Over mushroom soup, Jonathan told me about his work at the Bassetti Foundation as a blogger and editor and his commitment to spreading knowledge about Responsible Innovation through editorial and theatrical tools. Under his guidance, I continued my exploration of the area around Utrecht, discovering how the Dutch efficiency of past military genius now pervades the citizen service sector, reflected even in public housing estates. One example is the 800 units of social housing designed in the late 1950s by the well-known (and Utrecht born) Modern Movement architect Gerrit Thomas Rietveld, in the Hoograven district bordering Lunetten. These social housing units, with their functional and dignified appearance, introduced similarly styled structures along our route to the city, on which we encountered a park, a pond, and the ever-present bicycle paths, combining housing needs with the well-being provided by contact with nature. We then arrived at the gates of Utrecht, where cafés line a canal under a row of heterogeneous but symmetrical facades, as Jonathan pointed out.
This is the beginning of the city, with its richness and contradictions, ranging from the Gothic rigour of the cathedral, once a stronghold of the Catholic faith in the Netherlands, to the opulence of the ‘Papal House‘, home of the only pope of Dutch origin; from the six little houses donated to the homeless in front of the Church of St Nicholas, to the Zoudenbalch Palace, an eccentric building with a Venetian façade and bright red windows.
Returning home, Jonathan, after proving to be an insightful guide and a tireless walker, reflected on a red thread linking the houses we encountered along our route.
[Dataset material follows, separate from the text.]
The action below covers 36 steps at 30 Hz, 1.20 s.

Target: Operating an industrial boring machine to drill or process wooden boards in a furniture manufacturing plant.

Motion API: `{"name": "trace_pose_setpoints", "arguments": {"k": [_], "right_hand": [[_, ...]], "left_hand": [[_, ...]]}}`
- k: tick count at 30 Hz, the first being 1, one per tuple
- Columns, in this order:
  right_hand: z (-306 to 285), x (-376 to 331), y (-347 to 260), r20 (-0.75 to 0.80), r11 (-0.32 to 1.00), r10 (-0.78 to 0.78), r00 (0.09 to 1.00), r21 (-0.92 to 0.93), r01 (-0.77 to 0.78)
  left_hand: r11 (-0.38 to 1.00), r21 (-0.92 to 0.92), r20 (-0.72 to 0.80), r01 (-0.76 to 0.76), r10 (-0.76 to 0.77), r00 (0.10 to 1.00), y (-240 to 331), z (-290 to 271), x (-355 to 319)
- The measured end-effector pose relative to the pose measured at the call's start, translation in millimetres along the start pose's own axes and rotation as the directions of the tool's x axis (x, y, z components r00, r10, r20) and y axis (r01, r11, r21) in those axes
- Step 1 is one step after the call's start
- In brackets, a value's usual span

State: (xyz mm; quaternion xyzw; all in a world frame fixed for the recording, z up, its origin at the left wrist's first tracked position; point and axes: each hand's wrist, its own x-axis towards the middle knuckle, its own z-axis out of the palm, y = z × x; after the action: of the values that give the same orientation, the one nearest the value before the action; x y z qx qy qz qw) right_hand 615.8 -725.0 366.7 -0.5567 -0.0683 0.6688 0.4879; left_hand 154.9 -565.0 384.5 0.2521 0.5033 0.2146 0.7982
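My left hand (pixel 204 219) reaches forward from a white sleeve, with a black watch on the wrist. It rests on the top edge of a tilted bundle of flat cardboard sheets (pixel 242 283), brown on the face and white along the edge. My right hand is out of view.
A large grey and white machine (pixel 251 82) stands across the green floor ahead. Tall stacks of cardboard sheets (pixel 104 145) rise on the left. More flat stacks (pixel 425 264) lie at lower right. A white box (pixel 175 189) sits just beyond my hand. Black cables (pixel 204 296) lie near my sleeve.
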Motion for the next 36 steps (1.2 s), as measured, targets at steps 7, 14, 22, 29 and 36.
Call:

From the Pope’s house to the donation to the poor, from social housing to the palace of nobility, on all these levels ‘well done’ corresponds to a sense of beauty, measure and harmony. In a way, this may be a good summary of our long walk through Utrecht, and it echoes some of the findings of Jonathan’s doctoral research at the University of Bergamo, concluded a few years ago. What the results of mine are, it is still too early to tell; to find out, I took the train back to my studies in Wageningen, wetter but definitely enriched.